_PROBLEM STATEMENT:_ Set down all of the data exactly. Pictures stay out of the copy.
[Start of section]
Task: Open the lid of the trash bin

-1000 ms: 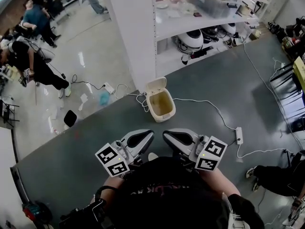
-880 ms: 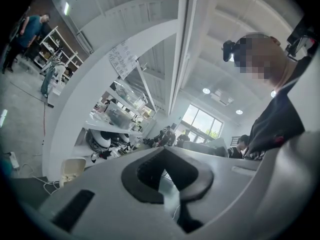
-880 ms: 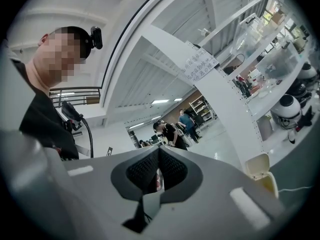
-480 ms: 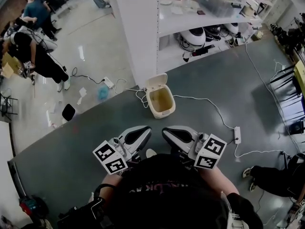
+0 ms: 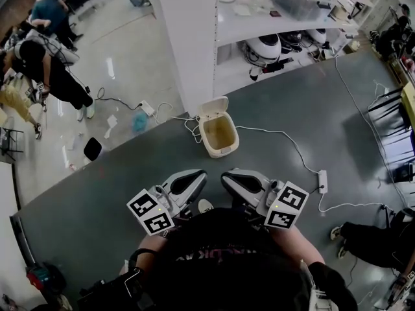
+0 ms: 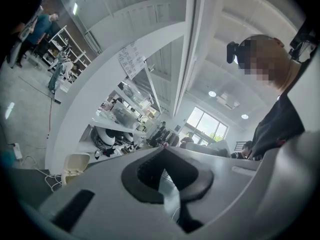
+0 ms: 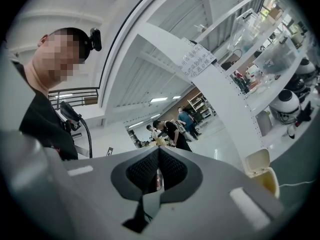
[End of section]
_SOLUTION FOR THIS EXERCISE:_
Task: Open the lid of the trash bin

-1000 ms: 
-880 ms: 
-880 ms: 
-480 ms: 
+0 ms: 
+0 ms: 
+0 ms: 

Nothing else is needed, and the exercise is over.